**ACTIVITY:** Set down exactly the lines below, starting at the one that contains "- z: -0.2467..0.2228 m" and ending at the one that contains "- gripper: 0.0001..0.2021", with both of those lines included and nothing else.
::::::::
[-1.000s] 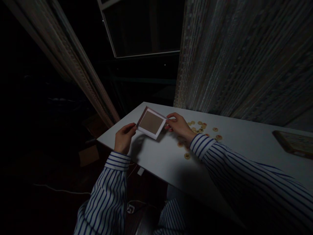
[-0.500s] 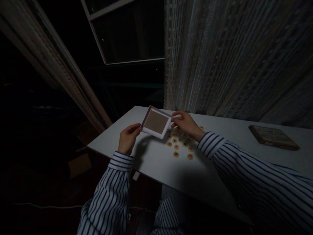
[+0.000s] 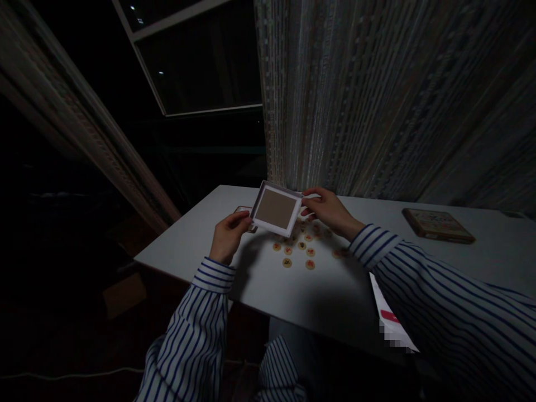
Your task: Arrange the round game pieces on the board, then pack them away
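Note:
A shallow square box half (image 3: 274, 207), white-edged with a brown inner face, is tilted toward me above the white table. My left hand (image 3: 228, 237) pinches its left corner between thumb and fingers. At the opposite side, my right hand (image 3: 330, 213) grips the right edge with its fingertips. Round Chinese chess pieces (image 3: 310, 264), pale with red or dark characters, lie scattered on the table below; the box half and my right hand cover some of them. Just behind my left fingers shows part of another shallow tray-like piece (image 3: 243, 209), mostly hidden.
A flat patterned box (image 3: 439, 225) lies at the right of the white table (image 3: 180, 245). By my right forearm is a white sheet-like item (image 3: 387, 312) with a red band, partly blurred out. String curtains (image 3: 355, 100) hang along the back edge. A brown box (image 3: 124, 295) is low at left.
My view has shifted slightly to the right. Both hands still hold the box half, now more level. The tray-like piece behind my left hand and the white sheet-like item have come into view.

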`<state>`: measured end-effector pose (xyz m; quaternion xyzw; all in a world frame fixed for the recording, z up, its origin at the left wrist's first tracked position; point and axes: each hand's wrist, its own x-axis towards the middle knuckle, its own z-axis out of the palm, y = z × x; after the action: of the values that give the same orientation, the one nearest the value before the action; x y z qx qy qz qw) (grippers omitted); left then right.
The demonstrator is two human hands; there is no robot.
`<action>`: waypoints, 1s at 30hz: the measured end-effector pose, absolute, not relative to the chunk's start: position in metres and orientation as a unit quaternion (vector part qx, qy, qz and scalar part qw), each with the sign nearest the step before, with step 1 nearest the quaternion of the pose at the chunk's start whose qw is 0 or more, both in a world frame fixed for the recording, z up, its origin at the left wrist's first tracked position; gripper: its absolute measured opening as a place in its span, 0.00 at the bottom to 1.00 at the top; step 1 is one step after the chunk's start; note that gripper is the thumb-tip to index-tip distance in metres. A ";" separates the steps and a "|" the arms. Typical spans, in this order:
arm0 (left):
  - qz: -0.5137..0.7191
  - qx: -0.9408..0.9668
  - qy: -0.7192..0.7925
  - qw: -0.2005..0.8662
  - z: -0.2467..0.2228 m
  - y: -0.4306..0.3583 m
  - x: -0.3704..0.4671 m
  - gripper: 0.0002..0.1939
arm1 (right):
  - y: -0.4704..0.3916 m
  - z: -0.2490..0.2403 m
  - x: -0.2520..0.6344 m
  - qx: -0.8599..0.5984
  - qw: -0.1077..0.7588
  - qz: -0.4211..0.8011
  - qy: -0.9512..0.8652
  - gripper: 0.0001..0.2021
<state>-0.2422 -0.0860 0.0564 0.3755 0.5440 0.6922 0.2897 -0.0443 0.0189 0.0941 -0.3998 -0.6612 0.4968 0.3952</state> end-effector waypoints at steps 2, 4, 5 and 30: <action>0.688 0.384 0.538 0.300 0.055 -0.082 -0.237 0.18 | 0.020 0.095 -0.036 -0.406 0.396 0.491 -0.661 0.05; 0.683 0.392 0.536 0.305 0.054 -0.079 -0.232 0.18 | 0.021 0.096 -0.028 -0.413 0.396 0.488 -0.659 0.05; 0.680 0.396 0.536 0.306 0.054 -0.077 -0.228 0.18 | 0.021 0.096 -0.023 -0.415 0.397 0.488 -0.657 0.05; 0.663 0.350 0.518 0.411 0.041 -0.034 -0.126 0.14 | 0.036 0.079 0.077 -0.448 0.448 0.454 -0.627 0.18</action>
<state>-0.1263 -0.0343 0.0409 0.3503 0.5180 0.6631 0.4114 0.0769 0.0358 0.0787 -0.4483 -0.6266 0.4535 0.4480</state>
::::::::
**REPLY:**
  - z: -0.2467..0.2228 m
  - y: -0.4306..0.3583 m
  - x: -0.3704..0.4671 m
  - gripper: 0.0002..0.1939
arm1 (right):
  - y: -0.4704..0.3916 m
  - z: -0.2490..0.2403 m
  - x: -0.2520..0.6344 m
  - qx: -0.8599..0.5984
  - qw: -0.1077..0.7588
  - qz: -0.4211..0.8011
  - qy: -0.9512..0.8652
  - gripper: 0.0001..0.2021

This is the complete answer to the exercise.